When this happens, it is often extremely helpful to change our perspective and look at things from a different angle. With an actual puzzle this can be accomplished as easily as walking to the other side of the table to look at things upside down, or standing on a chair to view the work in progress from on high. In life, and in marriage it may be a more involved undertaking to change our point of view, but it is no less valuable. Obi Wan Kenobi, while explaining things to young Luke Skywalker in Star Wars: The Empire Strikes Back says “you're going to find that many of the truths we cling to depend greatly on our own point of view.” Some of those “truths” are not actually true, but a product of our experiences, our preconceptions or a lack of knowledge or understanding. It is for this reason that Robin Williams’ character in Dead Poet’s Society, English teacher John Keating, stands on a chair in class and tells his students it is “to remind myself that we must constantly look at things in a different way.”

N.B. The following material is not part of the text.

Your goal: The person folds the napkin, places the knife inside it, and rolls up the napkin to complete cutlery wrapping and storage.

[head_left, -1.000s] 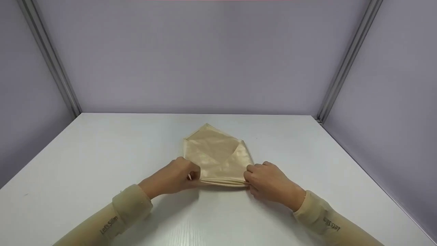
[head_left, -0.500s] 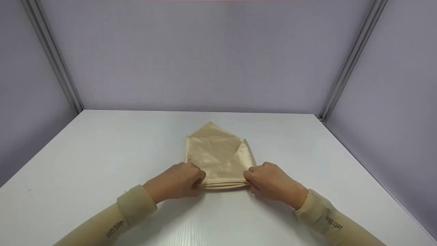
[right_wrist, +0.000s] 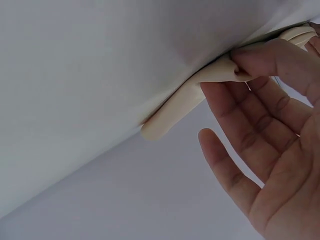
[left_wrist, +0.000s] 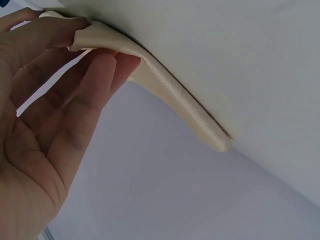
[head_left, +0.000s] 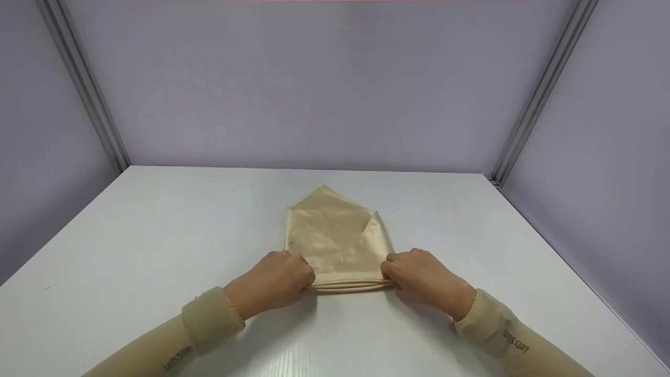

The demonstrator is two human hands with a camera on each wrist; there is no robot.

It is very easy as we go through life - especially married life - to get so caught up in the minutia of our busyness and lose sight of the bigger picture, or to assume we have all the necessary information to assess a situation when in fact, we do not. It can be as easy as stopping and asking our spouse if what we are thinking is correct! Many interviewers will tell you that the “trick” to what they do comes down to simply asking good questions. As in every marriage-related situation, communication is key to maintaining peace and fostering understanding and unity.
If that is not enough, it may require questioning yourself to determine what point of view you are seeing the issue from. What is hindering you from a more complete understanding? What biases are clouding a clearer view? Is it just that you are seeing things from a worldly perspective, and not a heavenly one? Paul’s epistles warn us about this multiple times. Colossians 3:2 says
Set your minds on things that are above, not on things that are on earth.
and 2 Corinthians 5:16 reads
So from now on we regard no one from a worldly point of view.
Strive to put yourself in your spouse’s shoes, to see things from their side of an issue, but also, always, seek to align yourself with the heart and mind of God through prayer and devotion to His word.